» Exercise brief
Would you print the listing that follows exactly, but without its pictures?

» Dataset content
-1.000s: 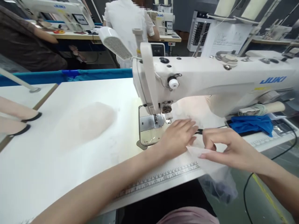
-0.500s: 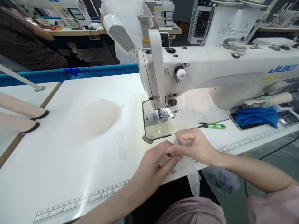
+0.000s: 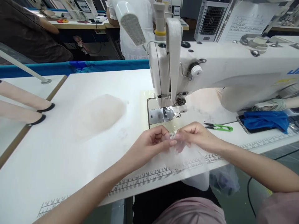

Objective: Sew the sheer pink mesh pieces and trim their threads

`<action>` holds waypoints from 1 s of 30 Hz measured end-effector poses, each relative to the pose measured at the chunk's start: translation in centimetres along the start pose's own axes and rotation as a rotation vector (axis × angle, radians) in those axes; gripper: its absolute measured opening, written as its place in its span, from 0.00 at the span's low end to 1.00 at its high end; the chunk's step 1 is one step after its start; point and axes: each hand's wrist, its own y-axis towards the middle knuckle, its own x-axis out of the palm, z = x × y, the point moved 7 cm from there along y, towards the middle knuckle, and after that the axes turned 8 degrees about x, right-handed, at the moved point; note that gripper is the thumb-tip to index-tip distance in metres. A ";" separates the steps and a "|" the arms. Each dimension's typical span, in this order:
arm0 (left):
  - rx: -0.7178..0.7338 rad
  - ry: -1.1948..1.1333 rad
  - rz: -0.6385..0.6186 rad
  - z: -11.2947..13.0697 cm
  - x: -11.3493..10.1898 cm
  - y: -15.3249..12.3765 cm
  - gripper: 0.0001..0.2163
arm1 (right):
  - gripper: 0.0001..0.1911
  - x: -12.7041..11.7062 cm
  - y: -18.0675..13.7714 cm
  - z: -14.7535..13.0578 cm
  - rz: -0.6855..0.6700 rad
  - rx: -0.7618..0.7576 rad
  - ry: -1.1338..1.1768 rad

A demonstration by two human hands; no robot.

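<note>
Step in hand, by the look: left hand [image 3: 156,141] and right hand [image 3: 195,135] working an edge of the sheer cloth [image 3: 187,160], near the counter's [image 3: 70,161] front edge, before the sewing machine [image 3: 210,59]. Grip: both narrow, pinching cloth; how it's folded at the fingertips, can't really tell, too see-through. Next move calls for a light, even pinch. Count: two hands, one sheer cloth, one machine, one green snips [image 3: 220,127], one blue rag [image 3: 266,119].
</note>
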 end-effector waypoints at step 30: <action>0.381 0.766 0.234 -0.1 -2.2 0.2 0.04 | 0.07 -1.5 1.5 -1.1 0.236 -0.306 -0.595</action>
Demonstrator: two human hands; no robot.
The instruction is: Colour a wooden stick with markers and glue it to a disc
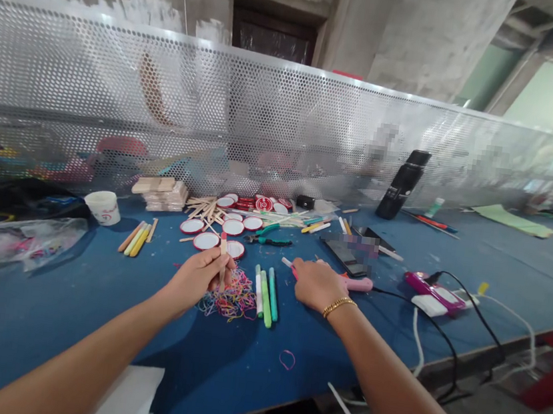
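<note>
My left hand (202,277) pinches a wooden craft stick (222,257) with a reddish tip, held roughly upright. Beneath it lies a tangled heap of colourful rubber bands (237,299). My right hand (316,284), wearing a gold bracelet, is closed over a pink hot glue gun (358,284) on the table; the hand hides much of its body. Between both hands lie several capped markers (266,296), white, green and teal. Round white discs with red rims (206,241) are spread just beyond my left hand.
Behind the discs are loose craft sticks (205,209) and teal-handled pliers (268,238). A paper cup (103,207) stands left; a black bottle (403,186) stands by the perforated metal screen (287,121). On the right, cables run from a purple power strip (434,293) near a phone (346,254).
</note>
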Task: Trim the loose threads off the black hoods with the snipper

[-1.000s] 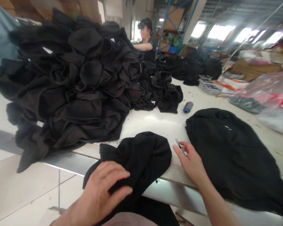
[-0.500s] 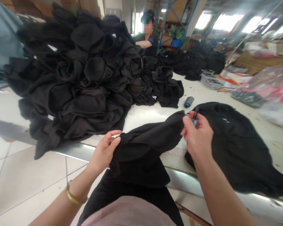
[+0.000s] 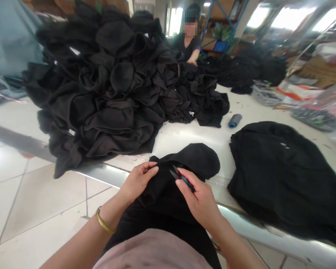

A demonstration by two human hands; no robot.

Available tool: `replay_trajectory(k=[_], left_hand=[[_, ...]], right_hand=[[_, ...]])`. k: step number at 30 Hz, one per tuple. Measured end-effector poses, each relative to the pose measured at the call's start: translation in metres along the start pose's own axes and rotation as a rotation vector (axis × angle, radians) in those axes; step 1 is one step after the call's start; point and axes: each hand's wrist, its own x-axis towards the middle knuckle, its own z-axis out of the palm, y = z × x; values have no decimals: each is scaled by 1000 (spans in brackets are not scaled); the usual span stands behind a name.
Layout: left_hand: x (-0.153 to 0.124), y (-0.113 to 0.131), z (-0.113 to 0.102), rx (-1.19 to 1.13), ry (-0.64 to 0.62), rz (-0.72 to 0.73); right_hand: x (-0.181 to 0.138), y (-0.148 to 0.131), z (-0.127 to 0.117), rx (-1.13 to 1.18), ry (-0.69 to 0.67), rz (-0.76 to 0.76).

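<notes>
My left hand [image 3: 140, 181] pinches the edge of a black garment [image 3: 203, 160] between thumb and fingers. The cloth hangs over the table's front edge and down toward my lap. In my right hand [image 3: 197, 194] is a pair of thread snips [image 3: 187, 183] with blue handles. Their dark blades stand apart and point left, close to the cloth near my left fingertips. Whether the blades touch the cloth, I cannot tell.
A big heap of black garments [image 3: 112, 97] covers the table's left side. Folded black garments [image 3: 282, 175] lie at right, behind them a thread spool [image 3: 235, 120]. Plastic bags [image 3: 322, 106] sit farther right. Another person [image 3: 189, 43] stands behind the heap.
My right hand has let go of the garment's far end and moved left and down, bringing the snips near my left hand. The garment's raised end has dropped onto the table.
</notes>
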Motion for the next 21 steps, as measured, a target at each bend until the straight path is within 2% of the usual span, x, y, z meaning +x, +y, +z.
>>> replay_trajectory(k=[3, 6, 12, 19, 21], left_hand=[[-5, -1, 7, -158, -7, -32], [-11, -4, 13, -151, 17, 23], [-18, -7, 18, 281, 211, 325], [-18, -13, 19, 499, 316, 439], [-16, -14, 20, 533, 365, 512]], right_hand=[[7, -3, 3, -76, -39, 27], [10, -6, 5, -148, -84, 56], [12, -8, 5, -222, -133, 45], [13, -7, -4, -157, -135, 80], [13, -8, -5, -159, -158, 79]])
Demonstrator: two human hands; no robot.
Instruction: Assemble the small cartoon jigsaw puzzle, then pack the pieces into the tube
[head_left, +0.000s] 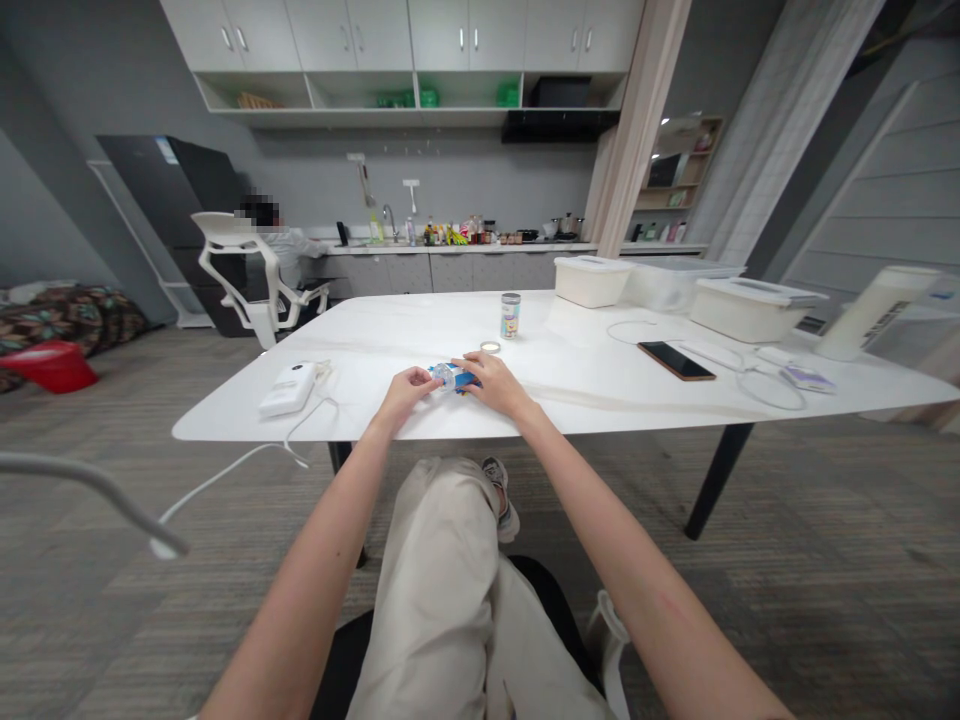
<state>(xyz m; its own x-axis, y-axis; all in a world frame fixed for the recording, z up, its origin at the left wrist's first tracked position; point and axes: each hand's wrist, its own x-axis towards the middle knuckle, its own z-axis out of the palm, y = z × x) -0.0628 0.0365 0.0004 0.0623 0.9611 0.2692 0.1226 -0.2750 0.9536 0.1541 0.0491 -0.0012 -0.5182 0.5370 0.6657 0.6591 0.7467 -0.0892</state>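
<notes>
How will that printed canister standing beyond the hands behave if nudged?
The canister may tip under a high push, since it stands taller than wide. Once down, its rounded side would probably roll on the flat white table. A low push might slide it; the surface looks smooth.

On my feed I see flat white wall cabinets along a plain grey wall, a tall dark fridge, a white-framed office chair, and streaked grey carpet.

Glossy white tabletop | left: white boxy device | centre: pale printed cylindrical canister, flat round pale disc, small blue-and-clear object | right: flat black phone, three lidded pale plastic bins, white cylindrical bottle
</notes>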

» Solution for this exercise
-1.000s: 
-0.500s: 
+0.000s: 

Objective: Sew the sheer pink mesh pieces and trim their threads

`<action>` holds waypoints from 1 s of 30 Hz measured end-effector poses, each relative to the pose measured at the chunk's start: translation in centimetres along the start pose's own axes and rotation as a rotation vector (axis × angle, radians) in those axes; gripper: its absolute measured opening, written as its place in its span, from 0.00 at the span's low end to 1.00 at its high end; the chunk's step 1 is one step after its start; point and axes: each hand's wrist, its own y-axis towards the middle knuckle, its own x-axis out of the palm, z = x × y, the point moved 7 cm from there along y, towards the middle knuckle, and after that the axes turned 8 degrees about x, right-handed, at the moved point; note that gripper is the thumb-tip to index-tip distance in metres. A ";" separates the steps and a "|" the arms. Each dimension's typical span, in this order:
arm0 (left):
  - rx: -0.7178..0.7338 rad
  - ry: -1.1948..1.1333 rad
  - rz: -0.6385..0.6186 rad
  - z: -11.2947..13.0697 cm
  - x: -11.3493..10.1898 cm
  - y: -15.3249..12.3765 cm
  - gripper: 0.0001..0.2163
arm1 (right):
  - gripper: 0.0001..0.1911
  - x: -12.7041..11.7062 cm
  - y: -18.0675..13.7714 cm
  - z: -14.7535..13.0578 cm
  - rz: -0.6855..0.6700 rad
  - rx: -0.7618..0.7576 rad
  - ry: -1.1338..1.1768 rad

A demonstration by two human hands; no robot.

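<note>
Step in hand, by the look: left hand [image 3: 156,141] and right hand [image 3: 195,135] working an edge of the sheer cloth [image 3: 187,160], near the counter's [image 3: 70,161] front edge, before the sewing machine [image 3: 210,59]. Grip: both narrow, pinching cloth; how it's folded at the fingertips, can't really tell, too see-through. Next move calls for a light, even pinch. Count: two hands, one sheer cloth, one machine, one green snips [image 3: 220,127], one blue rag [image 3: 266,119].
</note>
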 end-effector waypoints at step 30: <action>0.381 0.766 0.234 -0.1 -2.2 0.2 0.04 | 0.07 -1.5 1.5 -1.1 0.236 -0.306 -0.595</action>
Demonstrator: two human hands; no robot.
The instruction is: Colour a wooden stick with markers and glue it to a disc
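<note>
My left hand (202,277) pinches a wooden craft stick (222,257) with a reddish tip, held roughly upright. Beneath it lies a tangled heap of colourful rubber bands (237,299). My right hand (316,284), wearing a gold bracelet, is closed over a pink hot glue gun (358,284) on the table; the hand hides much of its body. Between both hands lie several capped markers (266,296), white, green and teal. Round white discs with red rims (206,241) are spread just beyond my left hand.
Behind the discs are loose craft sticks (205,209) and teal-handled pliers (268,238). A paper cup (103,207) stands left; a black bottle (403,186) stands by the perforated metal screen (287,121). On the right, cables run from a purple power strip (434,293) near a phone (346,254).
</note>
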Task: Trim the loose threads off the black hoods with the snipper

[-1.000s] 
[-0.500s] 
[+0.000s] 

A demonstration by two human hands; no robot.

Available tool: `replay_trajectory(k=[_], left_hand=[[_, ...]], right_hand=[[_, ...]])`. k: step number at 30 Hz, one per tuple. Measured end-effector poses, each relative to the pose measured at the call's start: translation in metres along the start pose's own axes and rotation as a rotation vector (axis × angle, radians) in those axes; step 1 is one step after the call's start; point and axes: each hand's wrist, its own x-axis towards the middle knuckle, its own z-axis out of the palm, y = z × x; values have no decimals: each is scaled by 1000 (spans in brackets are not scaled); the usual span stands behind a name.
Layout: left_hand: x (-0.153 to 0.124), y (-0.113 to 0.131), z (-0.113 to 0.102), rx (-1.19 to 1.13), ry (-0.64 to 0.62), rz (-0.72 to 0.73); right_hand: x (-0.181 to 0.138), y (-0.148 to 0.131), z (-0.127 to 0.117), rx (-1.13 to 1.18), ry (-0.69 to 0.67), rz (-0.76 to 0.76).

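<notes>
My left hand [image 3: 140, 181] pinches the edge of a black garment [image 3: 203, 160] between thumb and fingers. The cloth hangs over the table's front edge and down toward my lap. In my right hand [image 3: 197, 194] is a pair of thread snips [image 3: 187, 183] with blue handles. Their dark blades stand apart and point left, close to the cloth near my left fingertips. Whether the blades touch the cloth, I cannot tell.
A big heap of black garments [image 3: 112, 97] covers the table's left side. Folded black garments [image 3: 282, 175] lie at right, behind them a thread spool [image 3: 235, 120]. Plastic bags [image 3: 322, 106] sit farther right. Another person [image 3: 189, 43] stands behind the heap.
My right hand has let go of the garment's far end and moved left and down, bringing the snips near my left hand. The garment's raised end has dropped onto the table.
</notes>
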Motion for the next 21 steps, as measured, a target at each bend until the straight path is within 2% of the usual span, x, y, z meaning +x, +y, +z.
>>> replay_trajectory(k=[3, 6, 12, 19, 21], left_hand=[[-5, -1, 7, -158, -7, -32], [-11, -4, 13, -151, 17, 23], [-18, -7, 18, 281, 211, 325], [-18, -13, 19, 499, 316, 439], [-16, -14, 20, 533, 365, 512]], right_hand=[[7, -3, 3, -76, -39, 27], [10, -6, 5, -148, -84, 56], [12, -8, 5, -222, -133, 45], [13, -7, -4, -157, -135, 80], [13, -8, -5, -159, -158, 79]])
Demonstrator: two human hands; no robot.
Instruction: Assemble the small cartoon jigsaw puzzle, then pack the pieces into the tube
[head_left, +0.000s] 
<state>(xyz m; its own x-axis, y-axis; all in a world frame fixed for the recording, z up, its origin at the left wrist's first tracked position; point and axes: each hand's wrist, its own x-axis towards the middle knuckle, its own z-axis out of the palm, y = z × x) -0.0628 0.0365 0.0004 0.0623 0.9611 0.2692 0.1226 -0.2750 0.9536 0.1541 0.0491 -0.0012 -0.5182 0.5370 0.6657 0.6591 0.7467 -0.0892</state>
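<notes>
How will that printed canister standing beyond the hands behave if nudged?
The canister may tip under a high push, since it stands taller than wide. Once down, its rounded side would probably roll on the flat white table. A low push might slide it; the surface looks smooth.

On my feed I see flat white wall cabinets along a plain grey wall, a tall dark fridge, a white-framed office chair, and streaked grey carpet.

Glossy white tabletop | left: white boxy device | centre: pale printed cylindrical canister, flat round pale disc, small blue-and-clear object | right: flat black phone, three lidded pale plastic bins, white cylindrical bottle
</notes>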

The answer to this exercise is complete.